India were left looking to captain Virat Kohli after New Zealand struck twice in quick succession to end their promising start in the inaugural World Test Championship final at Southampton on Saturday.
After rain meant Friday’s first day was washed out without a ball bowled, Rohit Sharma and Shumban Gill shared a fifty stand after New Zealand captain Kane Williamson won the toss in overcast conditions that promised to assist his powerful pace attack.
But both openers fell shortly before lunch on the second day, with India 69-2 at the interval.
Kohli was six not out and the experienced Cheteshwar Pujara unbeaten on nought.
First-change Kyle Jamieson made the breakthrough when he dismissed Rohit for 34 and the towering paceman had miserly figures of 1-10 in seven overs at lunch.
India’s 62-1 soon became 63-2 when Gill was caught behind off left-arm paceman Neil Wagner for 28.
Rohit and Gill made an excellent start amid New Zealand’s swing and seam, even if a still-wet outfield meant they did not always get full value for shots and the switched-on floodlights added to the difficulty of batting against a red ball.
Sharma confidently clipped the first ball of the match, from Tim Southee, off his pads for three before hitting him for two fours in the seventh over.
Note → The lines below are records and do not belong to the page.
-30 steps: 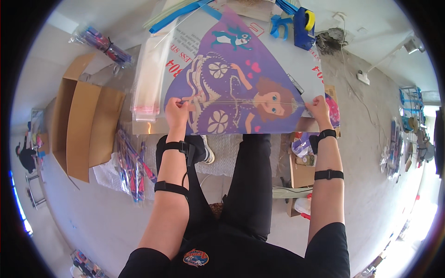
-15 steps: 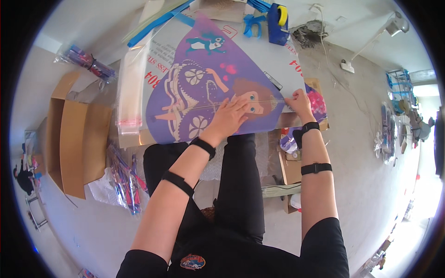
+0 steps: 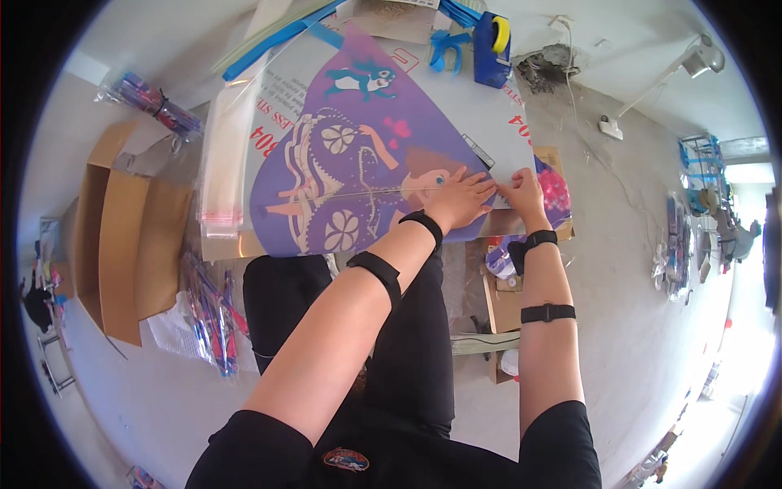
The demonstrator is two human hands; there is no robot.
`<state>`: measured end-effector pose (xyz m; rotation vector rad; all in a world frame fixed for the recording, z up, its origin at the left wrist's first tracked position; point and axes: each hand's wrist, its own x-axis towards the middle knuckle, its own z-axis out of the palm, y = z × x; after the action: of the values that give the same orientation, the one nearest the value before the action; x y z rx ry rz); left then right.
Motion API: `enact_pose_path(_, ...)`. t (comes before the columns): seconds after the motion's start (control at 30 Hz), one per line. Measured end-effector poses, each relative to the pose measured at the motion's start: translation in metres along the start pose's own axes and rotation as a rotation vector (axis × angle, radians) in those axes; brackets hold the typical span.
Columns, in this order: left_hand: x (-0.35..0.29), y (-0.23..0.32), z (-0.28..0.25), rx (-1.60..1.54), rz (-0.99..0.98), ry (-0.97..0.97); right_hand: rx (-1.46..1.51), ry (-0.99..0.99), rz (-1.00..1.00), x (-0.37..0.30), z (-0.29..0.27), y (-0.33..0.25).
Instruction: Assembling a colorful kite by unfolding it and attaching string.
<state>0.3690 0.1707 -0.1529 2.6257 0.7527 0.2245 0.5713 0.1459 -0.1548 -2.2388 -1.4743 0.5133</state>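
A purple kite [image 3: 358,147], printed with a cartoon figure in a dress and a blue animal, lies flat on a grey printed board [image 3: 481,110]. Along it, from left to right, runs a thin rod [image 3: 366,193]. My left hand [image 3: 460,198] rests palm down with its fingers stretched out, over the printed face near the kite's right corner. At that corner my right hand [image 3: 522,196] has thumb and forefinger pinched together at the edge. What exactly sits between those fingertips is mostly hidden.
A blue tape dispenser [image 3: 492,50] with yellow tape stands at the board's far right. Clear plastic sleeves [image 3: 224,163] lie along the left edge. An open cardboard box [image 3: 122,244] stands on the left, beside bundles in plastic [image 3: 210,314].
My left hand has slid right along the kite, from its middle to close beside my right hand. The right hand stays at the corner, still pinched.
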Motion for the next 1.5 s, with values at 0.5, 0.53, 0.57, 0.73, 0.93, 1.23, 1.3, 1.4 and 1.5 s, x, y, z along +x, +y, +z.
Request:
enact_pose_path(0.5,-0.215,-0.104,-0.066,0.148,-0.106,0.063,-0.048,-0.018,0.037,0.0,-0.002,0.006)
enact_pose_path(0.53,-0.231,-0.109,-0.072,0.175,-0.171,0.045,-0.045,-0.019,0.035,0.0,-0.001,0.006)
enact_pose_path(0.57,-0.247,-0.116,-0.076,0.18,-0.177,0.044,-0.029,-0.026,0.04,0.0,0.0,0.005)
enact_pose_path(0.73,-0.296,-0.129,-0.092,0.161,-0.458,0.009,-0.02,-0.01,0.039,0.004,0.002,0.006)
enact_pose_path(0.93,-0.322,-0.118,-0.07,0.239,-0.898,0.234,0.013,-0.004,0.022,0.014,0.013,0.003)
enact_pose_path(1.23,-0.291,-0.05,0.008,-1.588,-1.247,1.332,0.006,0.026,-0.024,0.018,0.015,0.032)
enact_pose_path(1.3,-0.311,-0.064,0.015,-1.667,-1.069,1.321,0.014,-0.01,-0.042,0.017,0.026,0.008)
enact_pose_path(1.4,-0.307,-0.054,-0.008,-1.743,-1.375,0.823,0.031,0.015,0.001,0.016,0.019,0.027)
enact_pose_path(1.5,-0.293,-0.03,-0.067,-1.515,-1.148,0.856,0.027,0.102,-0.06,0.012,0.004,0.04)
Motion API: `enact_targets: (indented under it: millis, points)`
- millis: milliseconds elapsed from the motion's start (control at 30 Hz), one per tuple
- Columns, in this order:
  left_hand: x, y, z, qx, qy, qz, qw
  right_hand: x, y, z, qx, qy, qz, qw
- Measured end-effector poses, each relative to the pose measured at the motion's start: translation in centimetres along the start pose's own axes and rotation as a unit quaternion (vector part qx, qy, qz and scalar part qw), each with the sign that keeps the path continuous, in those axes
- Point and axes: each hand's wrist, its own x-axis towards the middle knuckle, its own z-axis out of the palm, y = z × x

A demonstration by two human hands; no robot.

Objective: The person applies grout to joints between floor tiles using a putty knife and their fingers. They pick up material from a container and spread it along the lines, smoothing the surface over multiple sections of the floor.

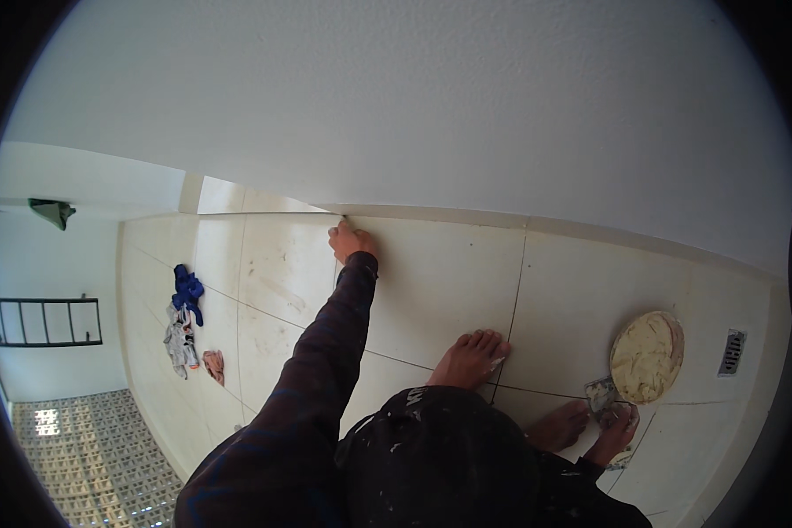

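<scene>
My left arm reaches forward in a dark sleeve. At its end my left hand (355,242) is down at the foot of the white wall (466,114), by the edge of an opening. Its fingers are curled together at the baseboard's end, and anything between them is too small to make out. My right hand (619,429) is low at the right, closed on a grey, putty-smeared scraper (601,398). Against the scraper stands a round tub of cream putty (647,356), its surface uneven. The scraper's handle is hidden by the hand.
My bare feet (471,359) are on pale floor tiles (431,290). A floor drain (732,353) lies right of the tub. To the left are a blue cloth (187,290), a grey cloth (181,341) and a pinkish cloth (214,366). Beyond them are a barred window (46,322) and a patterned block screen (88,458).
</scene>
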Motion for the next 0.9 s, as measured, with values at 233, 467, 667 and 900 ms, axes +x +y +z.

Gill showed his class by driving Jamieson down the ground for four.
But he had a nasty moment on 23 when hit flush on the grille of his helmet by a seaming delivery from Jamieson that leapt off a good length.
Rohit, to the delight of India’s vocal supporters in the ground, brought up the fifty partnership with a stylish cover-driven four off all-rounder Colin de Grandhomme.
The openers’ form was all the more impressive given this was India’s first test since March whereas only last week New Zealand completed a 1-0 series win over England with an eight-wicket victory at Edgbaston.
But Rohit’s 68-ball innings featuring six fours ended when he edge a late-swinging delivery from Jamieson to third slip where Southee held an excellent low catch, diving to his right.
Gill followed soon afterwards for 28, edging Wagner to BJ Watling in what the New Zealand wicketkeeper has said will be his last match before retirement.
While a standard men’s Test lasts a maximum of five days, this fixture can be extended into a sixth day should match referee Chris Broad decide that is the only way to make up time lost to bad weather.
This match, the culmination of two years of series between the leading Test nations that ended with New Zealand qualifying ahead of India, is worth $1.6 million to the winners and $800,000 to the runners-up.
The India team lined-up for the pre-match national anthems all wearing black armbands as a mark of respect following the death of national track legend Milkha Singh at the age of 91.
Singh, a four-times Asian Games gold medallist who was dubbed the ‘Flying Sikh’, died from Covid-19 in a hospital in the north Indian city of Chandigarh late Friday.